The vast majority of my files have been encoded with the latest version of the LAME encoder, at a bite rate of 320kbps (with all other presets optimised for quality over ripping speed).

However I recently ripped a CD at WAV for the sake of comparing it with the same songs that I already ripped & encoded to MP3-320.
Using fairly high quality Pioneer headphones, and the technically average Hercules soundcard.

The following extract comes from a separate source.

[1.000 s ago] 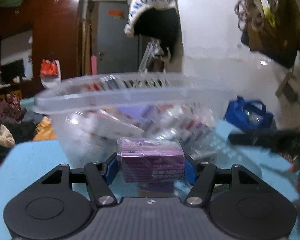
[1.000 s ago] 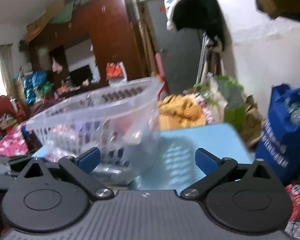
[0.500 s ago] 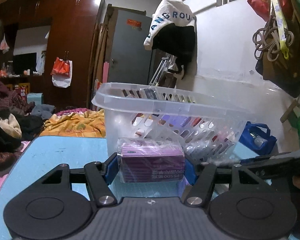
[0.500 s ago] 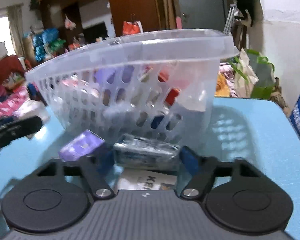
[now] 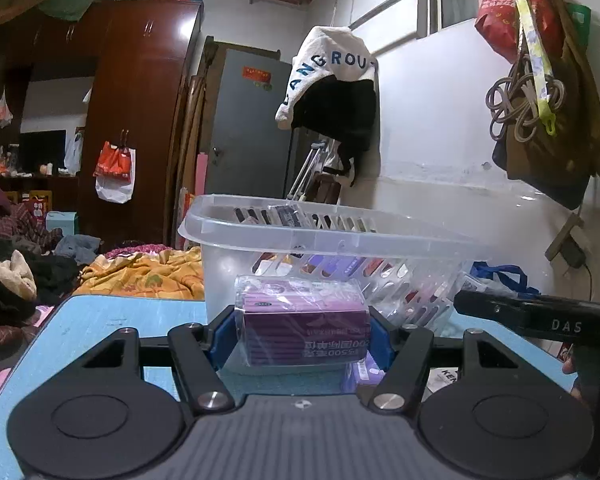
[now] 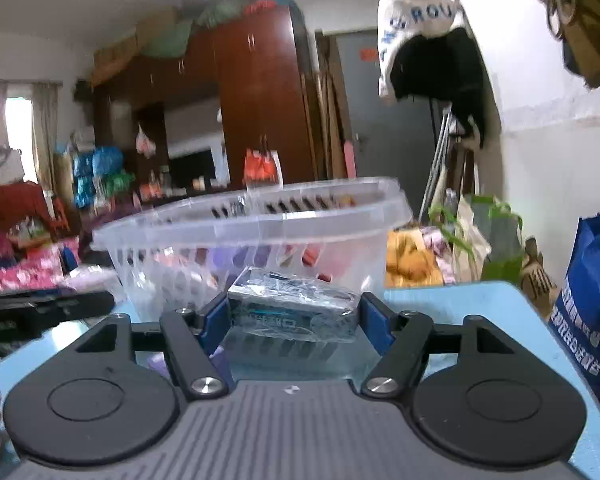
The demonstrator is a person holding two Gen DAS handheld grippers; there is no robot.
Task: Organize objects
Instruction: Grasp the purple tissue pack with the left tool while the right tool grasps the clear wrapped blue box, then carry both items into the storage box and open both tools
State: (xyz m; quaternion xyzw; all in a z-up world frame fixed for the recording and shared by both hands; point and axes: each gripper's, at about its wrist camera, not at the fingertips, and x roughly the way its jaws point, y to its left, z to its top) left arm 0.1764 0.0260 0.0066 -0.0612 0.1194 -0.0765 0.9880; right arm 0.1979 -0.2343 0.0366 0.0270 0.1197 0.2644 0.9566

After testing some of my favourite/most listened to tracks (I choose complex tracks with lots of instrumentation and power) I started noticing real differences, although the differences are hard to 'hear' and pin point under focused listening, after some time I started realising the differences and when you do, the differences become obvious and suddenly stand out.

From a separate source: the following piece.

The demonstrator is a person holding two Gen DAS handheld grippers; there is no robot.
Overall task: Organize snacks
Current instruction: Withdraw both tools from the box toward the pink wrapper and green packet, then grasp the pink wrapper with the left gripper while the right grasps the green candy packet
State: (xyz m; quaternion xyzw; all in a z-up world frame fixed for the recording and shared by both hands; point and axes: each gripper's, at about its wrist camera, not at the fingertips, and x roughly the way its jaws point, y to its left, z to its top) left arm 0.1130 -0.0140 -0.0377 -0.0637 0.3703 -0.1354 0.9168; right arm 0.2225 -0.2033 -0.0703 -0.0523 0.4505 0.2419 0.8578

It's a bit like watching a magic trick, even when watching carefully you still believe that you've witnessed magic, but when you know what to look for you'll see everything (and the illusion becomes uncovered).

Perceived differences:

The WAV sounded more dynamic with clear separation between each and every instrument/sound, the MP3 in comparison sounded far more "pushed together", the sounds were less separated (frequency range), with the saxophone sounding less clean and the claps sounding "rougher" in the MP3 compared to the 'clarity' of the WAV. People usually point to the highs as a place where you can usually pick out the difference, and yes the high hats sounded more filtered and less open, which actually transforms the sound to a degree.

Action:

I've decided that I'm a semi-audiophile because I really DO care for the highest quality audio, and with the HD space I have I've decided to use WAVs for the music that I personally enjoy and appreciate, where as for the chart music that I only acquire for the sake of commercial bookings I'll stick to MP3-320 until an all WAV collection is more realistic (in terms of download speed/HD space).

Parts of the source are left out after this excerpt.